## What is required:
Can you write out every line from the start of the records below through the line containing "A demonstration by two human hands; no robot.", leaving out any pictures?

## Listed records:
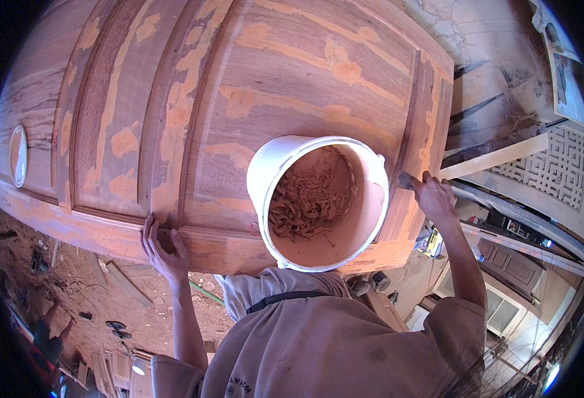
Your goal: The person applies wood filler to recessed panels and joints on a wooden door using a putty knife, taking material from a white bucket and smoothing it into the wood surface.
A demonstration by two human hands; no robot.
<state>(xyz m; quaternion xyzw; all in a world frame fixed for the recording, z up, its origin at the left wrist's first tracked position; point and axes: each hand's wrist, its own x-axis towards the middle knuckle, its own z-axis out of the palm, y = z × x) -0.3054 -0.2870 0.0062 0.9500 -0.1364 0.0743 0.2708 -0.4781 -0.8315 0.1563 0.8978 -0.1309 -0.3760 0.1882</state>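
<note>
A large wooden door [292, 109] with moulded panels lies before me, streaked with orange filler. On its near part stands a white bucket [262, 174], tilted in view, with crumbly reddish-brown material [312, 199] inside. My left hand [164, 251] rests at the door's near edge, left of the bucket, thumb and fingers apart and holding nothing. My right hand [436, 199] is at the door's right side, its fingers closed round a small dark scraper [408, 182]. The scraper's end points left over the door's edge strip; whether it touches the wood I cannot tell.
A round white lid [18, 156] lies on the door at the far left. Sawdust and wood offcuts [127, 284] litter the floor at lower left. To the right are a pale plank [497, 156], a fretwork panel [557, 166] and a brown panelled door [509, 265].
</note>
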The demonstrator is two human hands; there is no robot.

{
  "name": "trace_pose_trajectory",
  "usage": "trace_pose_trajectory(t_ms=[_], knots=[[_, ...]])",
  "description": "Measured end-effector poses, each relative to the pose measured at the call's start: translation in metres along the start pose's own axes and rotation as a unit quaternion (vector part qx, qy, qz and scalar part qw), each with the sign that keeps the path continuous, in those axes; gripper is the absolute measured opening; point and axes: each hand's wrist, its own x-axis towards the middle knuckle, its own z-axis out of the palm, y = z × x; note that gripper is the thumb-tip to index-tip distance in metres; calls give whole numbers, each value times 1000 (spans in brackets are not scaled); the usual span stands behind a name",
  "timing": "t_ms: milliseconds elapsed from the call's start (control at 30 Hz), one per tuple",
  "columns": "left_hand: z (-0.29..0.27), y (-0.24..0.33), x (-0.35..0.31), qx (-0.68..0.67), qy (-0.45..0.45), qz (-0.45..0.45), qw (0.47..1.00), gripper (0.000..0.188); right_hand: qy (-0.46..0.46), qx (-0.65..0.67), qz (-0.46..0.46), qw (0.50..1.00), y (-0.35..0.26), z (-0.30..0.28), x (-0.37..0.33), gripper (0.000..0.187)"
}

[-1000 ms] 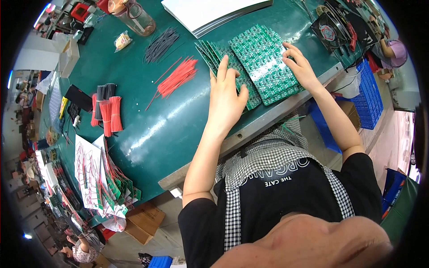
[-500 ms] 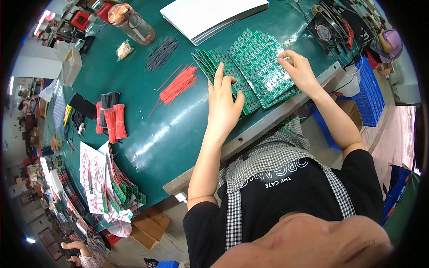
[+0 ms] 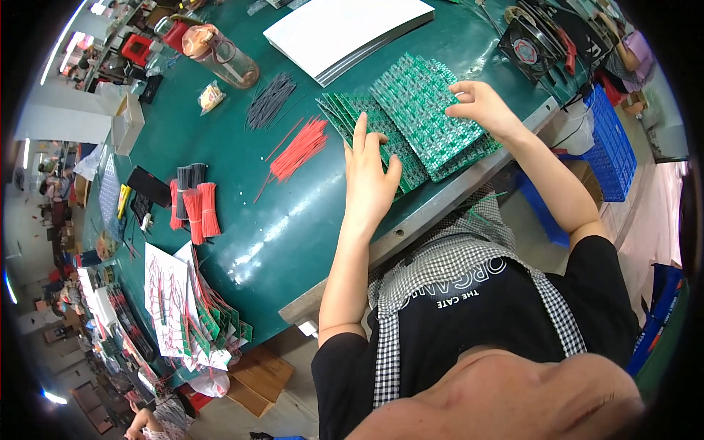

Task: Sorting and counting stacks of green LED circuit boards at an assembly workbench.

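Two overlapping piles of green circuit boards lie near the table's front edge. My left hand (image 3: 369,180) rests against the left pile of circuit boards (image 3: 405,155), its fingers spread and pointing away from me. The right pile of circuit boards (image 3: 419,110) lies partly over the left one, its top face full of small repeated parts. At that pile's right edge is my right hand (image 3: 484,110), thumb and forefinger apart, with nothing visible between them. Left of the boards are loose red wires (image 3: 299,150) and loose dark grey wires (image 3: 271,101).
On the green table (image 3: 249,220) are a white stack of sheets (image 3: 348,33), a bottle (image 3: 224,59), bundled red and grey wires (image 3: 196,209) and wired boards on paper (image 3: 172,301). A black fan (image 3: 525,51) stands far right. A blue crate (image 3: 612,147) is beyond the right edge.
The thumb and forefinger of my right hand have parted slightly at the boards' edge. My left hand stays on the left pile. The whole view has shifted a little.
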Motion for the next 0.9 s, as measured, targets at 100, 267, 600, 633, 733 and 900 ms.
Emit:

## Result for this exercise:
Your goal: The person applies wood filler to recessed panels and joints on a wooden door using a putty knife, taking material from a white bucket and smoothing it into the wood surface.
A demonstration by two human hands; no robot.

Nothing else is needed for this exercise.